What is needed → Find and copy each line of the records where the string "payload" shows up.

'''

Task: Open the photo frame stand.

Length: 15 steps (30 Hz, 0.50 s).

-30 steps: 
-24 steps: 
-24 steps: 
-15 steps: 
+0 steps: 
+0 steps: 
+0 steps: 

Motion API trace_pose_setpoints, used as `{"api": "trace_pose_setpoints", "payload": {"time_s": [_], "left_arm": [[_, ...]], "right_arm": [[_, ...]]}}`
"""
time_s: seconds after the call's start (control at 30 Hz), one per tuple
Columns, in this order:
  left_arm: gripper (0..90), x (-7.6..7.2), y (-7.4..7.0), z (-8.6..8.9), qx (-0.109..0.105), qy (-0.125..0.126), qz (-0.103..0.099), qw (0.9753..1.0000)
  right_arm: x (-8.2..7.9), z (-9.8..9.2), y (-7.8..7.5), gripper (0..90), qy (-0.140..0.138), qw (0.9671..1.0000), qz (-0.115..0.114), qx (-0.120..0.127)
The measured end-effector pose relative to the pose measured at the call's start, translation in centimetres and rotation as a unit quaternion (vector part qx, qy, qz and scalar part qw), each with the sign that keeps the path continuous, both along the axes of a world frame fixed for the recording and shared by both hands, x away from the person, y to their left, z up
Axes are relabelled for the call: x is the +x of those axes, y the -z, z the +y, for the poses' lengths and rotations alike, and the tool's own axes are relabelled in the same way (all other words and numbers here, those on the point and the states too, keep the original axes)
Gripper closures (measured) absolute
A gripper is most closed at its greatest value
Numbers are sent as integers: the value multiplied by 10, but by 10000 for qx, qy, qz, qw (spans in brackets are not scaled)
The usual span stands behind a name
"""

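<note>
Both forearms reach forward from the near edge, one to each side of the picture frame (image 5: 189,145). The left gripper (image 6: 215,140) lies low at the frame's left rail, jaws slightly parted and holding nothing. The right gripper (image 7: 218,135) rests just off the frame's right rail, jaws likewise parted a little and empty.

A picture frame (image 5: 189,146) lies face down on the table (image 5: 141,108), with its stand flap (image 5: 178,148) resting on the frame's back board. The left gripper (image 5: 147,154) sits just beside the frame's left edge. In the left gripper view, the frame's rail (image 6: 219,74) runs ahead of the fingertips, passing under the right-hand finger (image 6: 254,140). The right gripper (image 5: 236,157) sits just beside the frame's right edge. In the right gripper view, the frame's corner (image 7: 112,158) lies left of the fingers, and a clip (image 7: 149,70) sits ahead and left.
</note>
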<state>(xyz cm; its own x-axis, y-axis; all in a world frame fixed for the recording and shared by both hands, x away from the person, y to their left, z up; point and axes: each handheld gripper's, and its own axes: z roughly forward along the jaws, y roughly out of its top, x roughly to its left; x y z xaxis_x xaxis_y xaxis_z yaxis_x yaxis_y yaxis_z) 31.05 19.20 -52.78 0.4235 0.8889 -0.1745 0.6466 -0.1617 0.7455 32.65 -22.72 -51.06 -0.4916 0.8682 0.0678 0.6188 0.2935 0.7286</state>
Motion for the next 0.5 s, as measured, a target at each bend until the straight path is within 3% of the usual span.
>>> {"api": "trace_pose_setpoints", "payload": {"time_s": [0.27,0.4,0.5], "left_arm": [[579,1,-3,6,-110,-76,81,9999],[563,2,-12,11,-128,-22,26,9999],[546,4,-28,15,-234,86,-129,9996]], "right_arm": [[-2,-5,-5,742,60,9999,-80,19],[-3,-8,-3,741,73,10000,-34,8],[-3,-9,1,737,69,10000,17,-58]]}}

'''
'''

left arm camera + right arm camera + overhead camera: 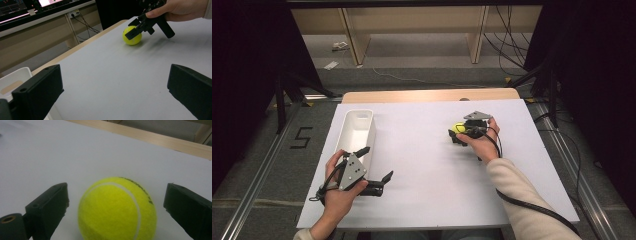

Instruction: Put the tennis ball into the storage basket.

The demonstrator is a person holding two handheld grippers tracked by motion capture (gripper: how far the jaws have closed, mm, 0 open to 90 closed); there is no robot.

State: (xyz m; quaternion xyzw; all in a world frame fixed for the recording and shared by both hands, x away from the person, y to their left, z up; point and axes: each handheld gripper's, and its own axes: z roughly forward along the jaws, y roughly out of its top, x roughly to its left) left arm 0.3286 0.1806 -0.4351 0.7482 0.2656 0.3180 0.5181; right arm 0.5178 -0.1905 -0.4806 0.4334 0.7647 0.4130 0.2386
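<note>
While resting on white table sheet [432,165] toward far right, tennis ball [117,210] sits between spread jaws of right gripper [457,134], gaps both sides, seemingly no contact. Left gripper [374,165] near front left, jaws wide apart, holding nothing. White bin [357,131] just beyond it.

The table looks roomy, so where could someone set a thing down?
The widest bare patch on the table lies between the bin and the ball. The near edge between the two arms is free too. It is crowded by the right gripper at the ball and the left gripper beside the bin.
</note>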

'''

Exercise solution →
Motion API trace_pose_setpoints, used as `{"api": "trace_pose_setpoints", "payload": {"time_s": [_], "left_arm": [[_, ...]], "right_arm": [[_, ...]]}}`
>>> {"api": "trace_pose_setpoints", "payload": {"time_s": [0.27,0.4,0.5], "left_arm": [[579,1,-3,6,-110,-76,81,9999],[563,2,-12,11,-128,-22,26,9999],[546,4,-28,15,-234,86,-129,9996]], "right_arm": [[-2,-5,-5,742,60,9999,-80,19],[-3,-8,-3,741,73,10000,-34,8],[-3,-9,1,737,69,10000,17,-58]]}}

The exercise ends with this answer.